Бурливый зеленый вал непочтительно налетел на пароход с носа и шаловливо окатил водой палубу и ряд новеньких палубных стульев; брызги полетели Дику в лицо, и он слышал, как пена звонко шлепнулась на палубу. С наслаждением втянул он в себя соленый, влажный аромат моря и затем прошел в курительную комнату. На него налетел сильный порыв ветра и сдул дорожную фуражку у него с головы, оставив его без головного убора в дверях каюты. Слуга, угадав в нем с первого взгляда привычного путешественника, заметил, что погода, вероятно, будет свежая и по выходе из канала покачает порядком, а в заливе можно, пожалуй, ожидать настоящей бури. Так и случилось, и Дик был этому весьма рад. В море все стараются за что-нибудь держаться, переходя с места на место, и не только непривычные, но и самые привычные люди делают то же; на суше же человек, пробирающийся ощупью, явно должен быть слепым. В море даже и слепой, если он не страдает морской болезнью, может подсмеиваться и подшучивать вместе с доктором над больными путешественниками и чувствовать свое превосходство над ними. Дик рассказывал доктору бесчисленные анекдоты, а это при умении лучшая монета, чем даже серебряная, курил с ним чуть не до рассвета и приобрел таким путем его недолговечное, но тем не менее искреннее расположение и даже уважение, побудившее его обещать Дику, что по прибытии в Порт-Саид он не оставит его а уделит ему часть своего времени.

Море то бушевало, то стихало, машина день и ночь гудела свою неизменную песню, солнце грело все сильнее и сильнее. Цирюльник Том Ласкар однажды поутру обрил Дика наголо, над палубами натянули тенты, пассажиры заметно повеселели, и, наконец, пароход пришел в Порт-Саид.

— Сведите меня к madame Бина, — сказал Дик доктору, — если вам известно, где она обретается.

— Ну вот еще, конечно, знаю! — ответил доктор. — Все они хороши, эти здешние злачные места, но я полагаю, что вам известно, что это, пожалуй, самый худший из притонов. Для начала они вас оберут и ограбят, а затем, не стесняясь, приколют или прирежут.

— Не беспокойтесь.

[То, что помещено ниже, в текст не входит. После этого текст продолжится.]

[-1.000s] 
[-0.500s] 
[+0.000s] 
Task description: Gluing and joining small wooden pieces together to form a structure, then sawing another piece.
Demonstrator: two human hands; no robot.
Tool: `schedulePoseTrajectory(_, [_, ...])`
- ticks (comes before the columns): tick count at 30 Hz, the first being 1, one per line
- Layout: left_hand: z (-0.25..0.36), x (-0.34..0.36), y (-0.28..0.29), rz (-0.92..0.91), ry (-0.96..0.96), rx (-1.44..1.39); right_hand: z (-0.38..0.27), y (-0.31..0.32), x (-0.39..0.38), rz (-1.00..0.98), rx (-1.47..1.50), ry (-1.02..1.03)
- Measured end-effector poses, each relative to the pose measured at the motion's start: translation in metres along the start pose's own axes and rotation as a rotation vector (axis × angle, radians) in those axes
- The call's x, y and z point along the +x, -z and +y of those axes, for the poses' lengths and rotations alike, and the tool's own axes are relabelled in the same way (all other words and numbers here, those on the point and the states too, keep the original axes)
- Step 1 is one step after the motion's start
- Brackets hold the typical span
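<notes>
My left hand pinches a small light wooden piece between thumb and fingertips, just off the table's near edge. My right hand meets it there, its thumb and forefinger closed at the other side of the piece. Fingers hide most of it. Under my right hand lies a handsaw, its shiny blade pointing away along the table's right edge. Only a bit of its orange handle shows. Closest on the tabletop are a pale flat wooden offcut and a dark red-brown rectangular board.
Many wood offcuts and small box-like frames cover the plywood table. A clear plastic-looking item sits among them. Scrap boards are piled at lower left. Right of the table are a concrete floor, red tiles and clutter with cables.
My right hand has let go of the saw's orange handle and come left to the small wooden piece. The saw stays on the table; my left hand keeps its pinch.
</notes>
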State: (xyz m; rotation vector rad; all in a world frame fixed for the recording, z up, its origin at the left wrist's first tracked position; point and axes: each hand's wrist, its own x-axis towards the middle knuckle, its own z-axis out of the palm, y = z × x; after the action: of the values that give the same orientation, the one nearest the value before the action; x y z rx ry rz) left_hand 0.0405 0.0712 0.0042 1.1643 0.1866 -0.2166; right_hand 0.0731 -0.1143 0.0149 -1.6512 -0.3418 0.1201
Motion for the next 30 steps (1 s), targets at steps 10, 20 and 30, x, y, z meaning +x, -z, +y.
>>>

Вы только сведите меня туда, а там уж я сам о себе позабочусь.

Так Дик попал к madame Бина и с наслаждением вдыхал памятный ему своеобразный аромат Востока, который чувствуется неизменно повсюду от Суэца до Гонконга, и слушал отвратительный левантский lingua franca. Солнце пекло ему спину между лопаток с бесцеремонностью старого приятеля; ноги его утопали в песке, а рукава его куртки были горячи, как свежеиспеченный хлеб, когда он подносил их к своему лицу.